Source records
· · · · ·

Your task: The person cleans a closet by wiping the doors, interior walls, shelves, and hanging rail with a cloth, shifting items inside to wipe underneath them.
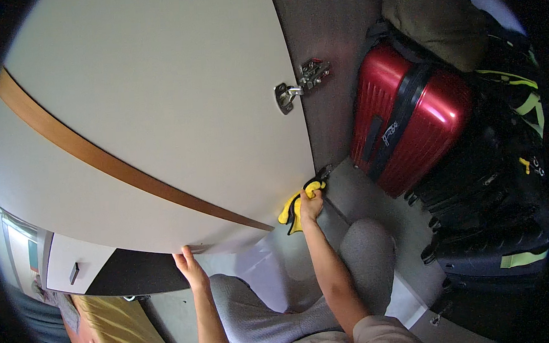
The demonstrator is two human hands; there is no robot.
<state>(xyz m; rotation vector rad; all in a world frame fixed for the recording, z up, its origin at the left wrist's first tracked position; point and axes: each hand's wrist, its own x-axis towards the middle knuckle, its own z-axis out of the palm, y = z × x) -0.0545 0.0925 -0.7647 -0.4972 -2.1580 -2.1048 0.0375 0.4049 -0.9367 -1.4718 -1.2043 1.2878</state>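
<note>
My left hand (190,268) grips the outer edge of a white cabinet door (184,106), which stands swung outward. A brown strip (117,153) runs along the door's panel. Bunched in my right hand (312,205) is a yellow cloth with black edging (296,209). The cloth lies against the door's lower corner on the hinge side, next to a partly covered lower hinge (324,170). Higher up, a metal concealed hinge (294,89) joins the door to the dark cabinet side.
A red hard-shell suitcase (405,115) stands inside the cabinet at the right. Black luggage (482,199) with wheels and a dark stuffed bag (433,24) crowd around it. At lower left are a white drawer front (78,265) and a yellow-gold fabric cover (116,328).
</note>
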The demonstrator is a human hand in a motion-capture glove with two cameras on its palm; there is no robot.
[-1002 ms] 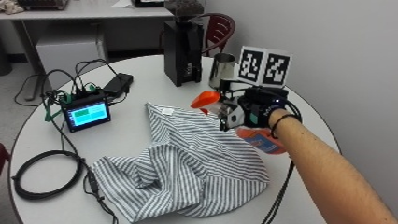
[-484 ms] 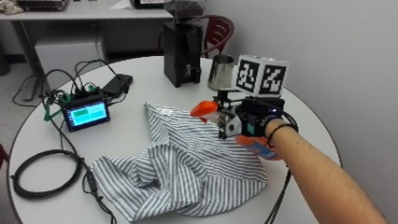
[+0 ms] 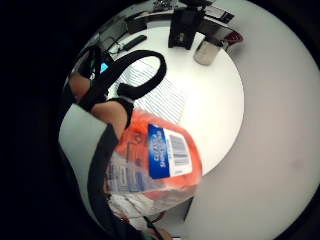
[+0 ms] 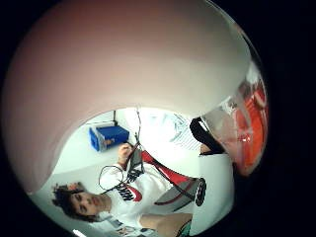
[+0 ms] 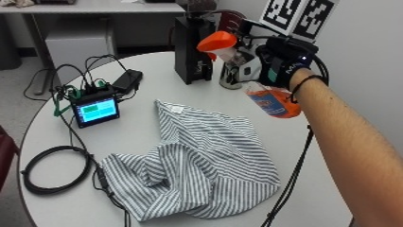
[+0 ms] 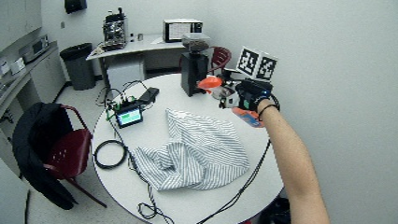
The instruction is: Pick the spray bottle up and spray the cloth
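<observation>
My gloved right hand (image 5: 284,66) grips a spray bottle (image 5: 272,101) and holds it in the air above the table's right side. Its orange nozzle head (image 5: 217,41) points left, toward the black grinder. The bottle's clear body holds orange liquid and carries a blue label (image 3: 167,152). It fills much of the little finger side palm view, and its edge (image 4: 249,133) shows in the thumb side view. The grey-and-white striped cloth (image 5: 201,165) lies crumpled on the round white table (image 5: 132,127), below and left of the bottle. In the wide view the hand (image 6: 250,93) is well above the cloth (image 6: 196,149).
A black grinder (image 5: 192,47) and a metal cup (image 5: 234,73) stand at the back of the table, just behind the nozzle. A small screen device (image 5: 96,108) with cables sits at the left, a black cable coil (image 5: 53,170) at the front left. A red chair (image 6: 65,149) stands beside the table.
The hand has lifted the spray bottle from just above the table beside the cloth to well above it. The nozzle now sits level with the grinder's top. The cloth has not moved.
</observation>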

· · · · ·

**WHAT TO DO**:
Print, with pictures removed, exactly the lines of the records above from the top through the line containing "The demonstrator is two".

**SOLUTION BELOW**:
Your task: The person cleans a closet by wiping the doors, interior walls, shelves, and hanging rail with a cloth, shifting items inside to wipe underneath them.
The demonstrator is two human hands; there is no robot.

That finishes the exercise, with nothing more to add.